[LV] Don't assume isScalarAfterVectorization if one of the uses needs widening.

This fixes an issue that was found in D105199, where a GEP instruction is used both as the address of a store, as well as the value of a store. For the former, the value is scalar after vectorization, but the latter (as value) requires widening. Other code in that function seems to prevent similar cases from happening, but it seems this case was missed. Reviewed By: david-arm Differential Revision: https://reviews.llvm.org/D106164
2025-01-31 12:41:49 +01:00 · 2021-07-26 15:22:01 +01:00 · 2021-07-26 15:22:01 +01:00 · 6651df41b7
commit 6651df41b7
parent 5e51e7ed64
4 changed files with 108 additions and 30 deletions
--- a/lib/Transforms/Vectorize/LoopVectorize.cpp
+++ b/lib/Transforms/Vectorize/LoopVectorize.cpp
@ -5123,13 +5123,12 @@ void LoopVectorizationCostModel::collectLoopScalars(ElementCount VF) {
  auto evaluatePtrUse = [&](Instruction *MemAccess, Value *Ptr) {
    if (isScalarPtrInduction(MemAccess, Ptr)) {
      Worklist.insert(cast<Instruction>(Ptr));
-      Instruction *Update = cast<Instruction>(
-          cast<PHINode>(Ptr)->getIncomingValueForBlock(Latch));
-      Worklist.insert(Update);
      LLVM_DEBUG(dbgs() << "LV: Found new scalar instruction: " << *Ptr
                        << "\n");
-      LLVM_DEBUG(dbgs() << "LV: Found new scalar instruction: " << *Update
-                        << "\n");
+
+      Instruction *Update = cast<Instruction>(
+          cast<PHINode>(Ptr)->getIncomingValueForBlock(Latch));
+      ScalarPtrs.insert(Update);
      return;
    }
    // We only care about bitcast and getelementptr instructions contained in
@ -5143,11 +5142,12 @@ void LoopVectorizationCostModel::collectLoopScalars(ElementCount VF) {
    if (Worklist.count(I))
      return;

-    // If the use of the pointer will be a scalar use, and all users of the
-    // pointer are memory accesses, place the pointer in ScalarPtrs. Otherwise,
-    // place the pointer in PossibleNonScalarPtrs.

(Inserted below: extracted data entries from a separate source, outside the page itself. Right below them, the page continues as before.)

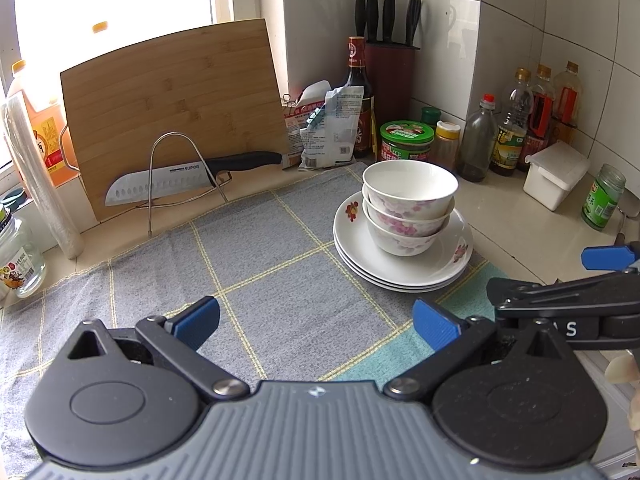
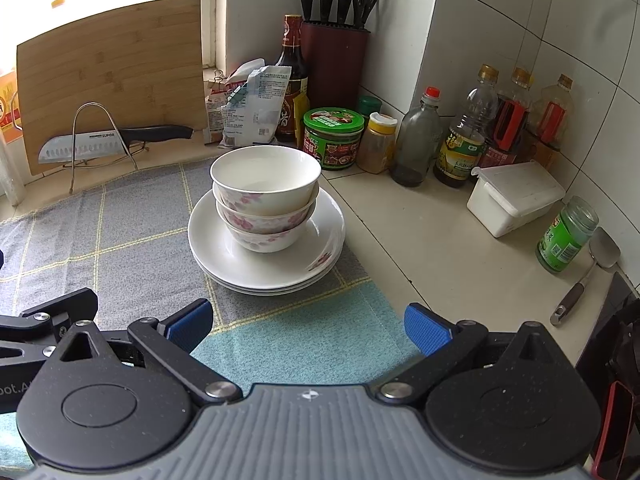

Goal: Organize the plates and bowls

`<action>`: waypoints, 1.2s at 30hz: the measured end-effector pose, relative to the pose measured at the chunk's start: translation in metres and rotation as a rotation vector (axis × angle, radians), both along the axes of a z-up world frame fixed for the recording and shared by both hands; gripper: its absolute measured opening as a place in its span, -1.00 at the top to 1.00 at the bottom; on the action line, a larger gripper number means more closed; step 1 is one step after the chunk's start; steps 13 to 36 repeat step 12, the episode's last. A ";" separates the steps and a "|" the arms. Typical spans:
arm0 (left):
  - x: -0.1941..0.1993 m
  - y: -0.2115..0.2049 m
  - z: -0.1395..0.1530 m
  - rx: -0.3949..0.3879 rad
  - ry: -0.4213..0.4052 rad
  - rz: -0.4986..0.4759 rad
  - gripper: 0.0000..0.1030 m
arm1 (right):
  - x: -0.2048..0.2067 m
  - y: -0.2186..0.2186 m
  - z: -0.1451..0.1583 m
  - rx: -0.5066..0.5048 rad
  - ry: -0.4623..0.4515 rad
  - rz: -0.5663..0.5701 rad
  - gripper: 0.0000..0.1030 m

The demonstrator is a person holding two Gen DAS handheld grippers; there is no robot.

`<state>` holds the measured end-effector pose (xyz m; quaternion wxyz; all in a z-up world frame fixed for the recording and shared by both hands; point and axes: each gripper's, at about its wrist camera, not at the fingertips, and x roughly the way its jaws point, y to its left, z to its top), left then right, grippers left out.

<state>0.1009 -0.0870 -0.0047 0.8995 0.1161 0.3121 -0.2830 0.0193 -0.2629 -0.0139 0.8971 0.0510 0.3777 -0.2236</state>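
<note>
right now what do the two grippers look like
Both match. The left gripper and right gripper each have a ribbed grey body with a small cross mark, two round black discs, black link arms on silver pivots, and blue textured fingertip pads. White lettering shows on each gripper's side in the other's view, only partly readable. No cables or sleeves show.

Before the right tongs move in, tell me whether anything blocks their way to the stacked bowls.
Nothing visible does. Only bare checked cloth lies between the open right tongs and the stacked bowls, which sit on the plates.
</note>
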 end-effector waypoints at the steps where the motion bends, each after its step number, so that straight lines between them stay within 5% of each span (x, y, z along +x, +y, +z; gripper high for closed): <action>1: 0.000 0.000 0.000 0.000 0.000 0.000 -0.98 | 0.000 0.000 0.000 -0.001 0.001 -0.001 -1.00; 36: 0.000 -0.002 0.000 0.001 -0.001 -0.002 -0.98 | 0.000 -0.001 0.001 -0.006 0.004 -0.007 -1.00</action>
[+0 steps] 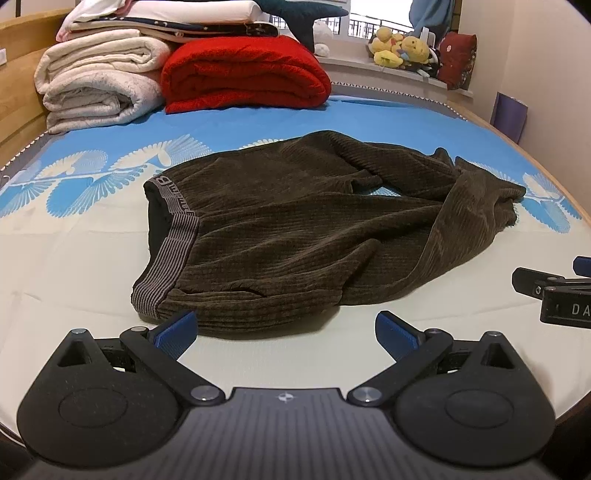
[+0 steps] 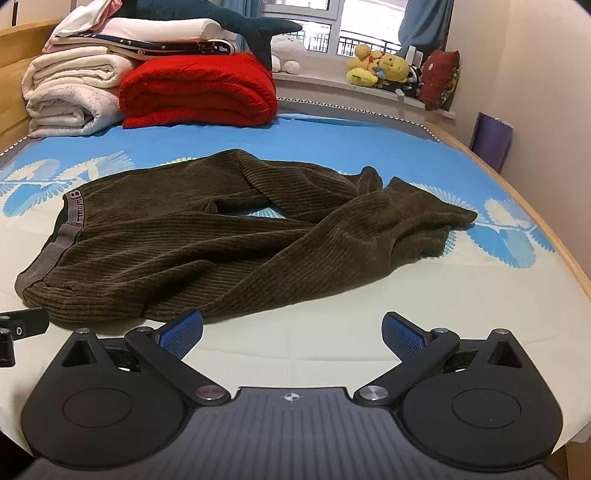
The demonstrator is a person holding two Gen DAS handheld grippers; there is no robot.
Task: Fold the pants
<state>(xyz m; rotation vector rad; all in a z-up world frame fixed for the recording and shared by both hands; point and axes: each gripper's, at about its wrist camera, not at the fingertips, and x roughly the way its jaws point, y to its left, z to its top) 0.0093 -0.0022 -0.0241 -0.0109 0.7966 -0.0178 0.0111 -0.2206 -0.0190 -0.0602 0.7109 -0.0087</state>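
Observation:
Dark olive corduroy pants (image 1: 295,229) lie crumpled on the bed, grey striped waistband (image 1: 173,243) at the left, legs twisted over each other toward the right. My left gripper (image 1: 286,332) hovers open just in front of the pants' near edge, nothing between its blue pads. In the right wrist view the same pants (image 2: 221,236) spread from the left, and my right gripper (image 2: 293,332) is open before the near hem, empty. The right gripper's body (image 1: 557,295) shows at the left view's right edge; the left gripper's tip (image 2: 18,328) shows at the right view's left edge.
Folded cream blankets (image 1: 96,81) and a red blanket (image 1: 243,74) are stacked at the bed's far left, a plush shark (image 2: 229,18) on top. Plush toys (image 1: 402,48) sit on the window sill. The wooden bed edge (image 2: 546,229) runs along the right.

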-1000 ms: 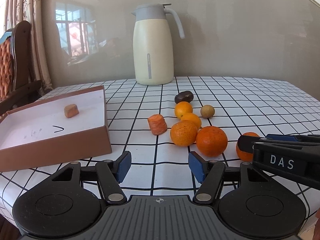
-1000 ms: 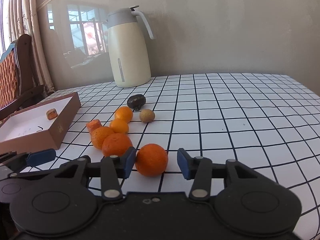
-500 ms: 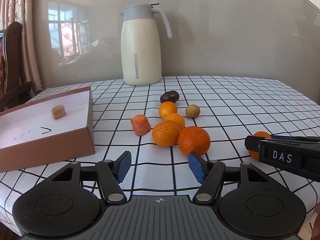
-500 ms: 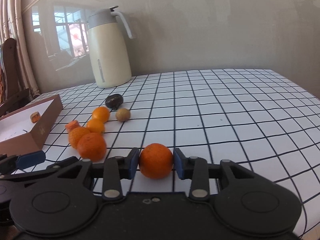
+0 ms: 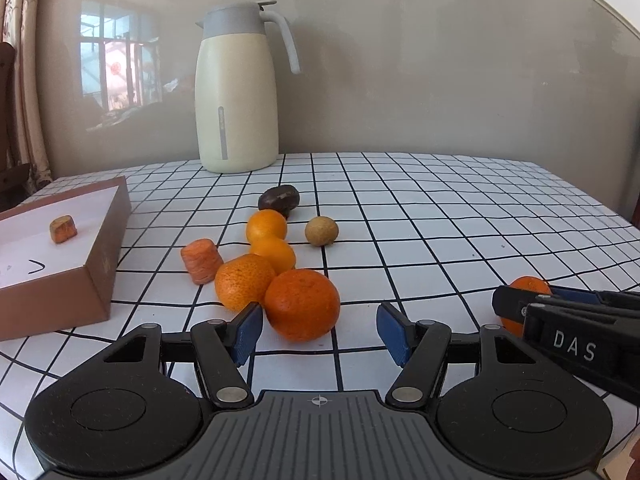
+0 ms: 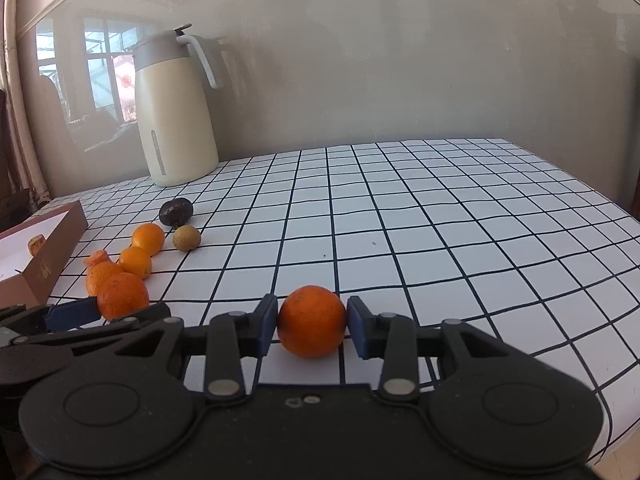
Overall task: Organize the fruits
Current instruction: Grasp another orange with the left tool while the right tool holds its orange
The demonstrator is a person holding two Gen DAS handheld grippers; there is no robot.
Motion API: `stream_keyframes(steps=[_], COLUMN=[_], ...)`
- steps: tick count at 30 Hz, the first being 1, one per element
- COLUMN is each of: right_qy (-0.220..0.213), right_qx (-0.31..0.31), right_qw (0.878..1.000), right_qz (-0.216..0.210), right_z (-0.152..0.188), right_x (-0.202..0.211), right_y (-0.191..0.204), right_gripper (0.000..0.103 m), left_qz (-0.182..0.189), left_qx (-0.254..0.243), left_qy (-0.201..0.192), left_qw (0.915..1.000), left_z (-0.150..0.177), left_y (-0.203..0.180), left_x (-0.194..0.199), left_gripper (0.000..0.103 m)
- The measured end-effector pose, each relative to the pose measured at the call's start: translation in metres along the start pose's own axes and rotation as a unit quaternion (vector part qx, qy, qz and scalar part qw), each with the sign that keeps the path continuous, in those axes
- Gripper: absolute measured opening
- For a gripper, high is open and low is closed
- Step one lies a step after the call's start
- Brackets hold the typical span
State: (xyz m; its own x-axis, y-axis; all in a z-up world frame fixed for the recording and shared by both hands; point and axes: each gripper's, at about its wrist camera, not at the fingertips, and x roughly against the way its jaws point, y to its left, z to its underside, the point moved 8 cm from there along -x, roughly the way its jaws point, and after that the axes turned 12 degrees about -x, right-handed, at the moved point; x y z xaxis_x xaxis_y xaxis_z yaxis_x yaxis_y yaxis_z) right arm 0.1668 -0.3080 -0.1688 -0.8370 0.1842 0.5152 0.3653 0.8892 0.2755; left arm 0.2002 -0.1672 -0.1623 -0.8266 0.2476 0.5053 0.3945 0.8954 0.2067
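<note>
Not much sorted so far, I'd say. The only thing inside the box (image 5: 100, 256) is a small orange-brown chunk (image 5: 63, 229); everything else sits on the checked cloth (image 5: 440, 216) to the right of the box. That's a carrot piece (image 5: 201, 261) nearest the box, then a huddle of four oranges, with a dark fruit (image 5: 279, 200) and a little tan one (image 5: 321, 231) just past them, toward the jug (image 5: 237, 96). The right gripper (image 6: 312, 322) has its blue pads pressed on either side of a fifth orange (image 6: 311, 321), well apart from the box and down by the cloth, can't tell if it's lifted. The left gripper (image 5: 319, 332) is spread wide, gripping nothing, with the biggest orange (image 5: 302, 304) of the huddle sitting just at its left pad. So basically all the fruit is left to move, my guess being into the box. Writing: "DAS" in white on the right gripper's side, a pen squiggle on the box floor, and a faint gold mark on the box wall I can't read.
</note>
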Motion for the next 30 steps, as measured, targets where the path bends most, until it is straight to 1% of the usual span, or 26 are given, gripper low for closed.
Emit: stream_keyframes(steps=[5,10,11,13,15,17,21,25,30], right_qy=[0.009,0.011,0.011,0.01,0.01,0.009,0.007,-0.001,0.0], right_qx=[-0.009,-0.006,-0.007,-0.008,-0.007,-0.002,0.003,0.007,0.01], right_qw=[1.0,1.0,1.0,1.0,1.0,1.0,1.0,1.0,1.0], right_qz=[-0.001,0.0,0.0,-0.001,-0.002,0.0,-0.003,-0.008,-0.018], right_z=[0.0,0.001,0.001,0.001,0.001,0.001,0.001,-0.001,-0.003], right_x=[-0.004,-0.005,-0.005,-0.005,-0.006,-0.005,-0.004,0.0,0.005], right_y=[-0.002,-0.002,-0.003,-0.002,-0.001,0.0,0.004,0.006,0.013], right_gripper=[0.032,0.032,0.03,0.03,0.03,0.029,0.029,0.029,0.029], left_qz=[-0.003,-0.009,-0.013,-0.021,-0.016,-0.013,-0.018,-0.021,-0.028], left_qx=[0.005,-0.002,-0.003,-0.003,0.008,0.013,0.012,0.015,0.015], left_qy=[-0.001,-0.001,0.0,0.001,0.009,0.006,0.002,0.004,0.008], left_qw=[1.0,1.0,0.9999,0.9998,0.9998,0.9998,0.9998,0.9997,0.9995], left_z=[-0.005,-0.004,-0.003,-0.002,-0.001,0.0,0.002,0.005,0.011], left_y=[-0.002,-0.007,-0.007,-0.004,0.0,0.001,0.002,0.008,0.02], left_x=[-0.006,-0.01,-0.01,-0.011,-0.013,-0.012,-0.01,-0.007,0.001], left_gripper=[0.064,0.063,0.061,0.047,0.042,0.042,0.041,0.041,0.041])
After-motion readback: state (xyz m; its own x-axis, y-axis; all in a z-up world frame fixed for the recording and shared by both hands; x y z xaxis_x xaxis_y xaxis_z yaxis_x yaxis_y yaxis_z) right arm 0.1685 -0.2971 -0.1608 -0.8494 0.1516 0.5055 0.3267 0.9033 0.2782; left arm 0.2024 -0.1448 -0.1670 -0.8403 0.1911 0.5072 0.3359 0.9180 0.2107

-    if (isScalarUse(MemAccess, Ptr) && llvm::all_of(I->users(), [&](User *U) {
-          return isa<LoadInst>(U) || isa<StoreInst>(U);
+    // If all users of the pointer will be memory accesses and scalar, place the
+    // pointer in ScalarPtrs. Otherwise, place the pointer in
+    // PossibleNonScalarPtrs.
+    if (llvm::all_of(I->users(), [&](User *U) {
+          return (isa<LoadInst>(U) || isa<StoreInst>(U)) &&
+                 isScalarUse(cast<Instruction>(U), Ptr);
        }))
      ScalarPtrs.insert(I);
    else
--- a/test/Transforms/LoopVectorize/AArch64/predication_costs.ll
+++ b/test/Transforms/LoopVectorize/AArch64/predication_costs.ll
@ -91,7 +91,7 @@ for.end:
 ; Same as predicate_store except we use a pointer PHI to maintain the address
 ;
 ; CHECK: Found new scalar instruction:   %addr = phi i32* [ %a, %entry ], [ %addr.next, %for.inc ]
-; CHECK: Found new scalar instruction:   %addr.next = getelementptr inbounds i32, i32* %addr, i64 1
+; CHECK: Found scalar instruction:   %addr.next = getelementptr inbounds i32, i32* %addr, i64 1
 ; CHECK: Scalarizing and predicating: store i32 %tmp2, i32* %addr, align 4
 ; CHECK: Found an estimated cost of 0 for VF 2 For instruction:   %addr = phi i32* [ %a, %entry ], [ %addr.next, %for.inc ]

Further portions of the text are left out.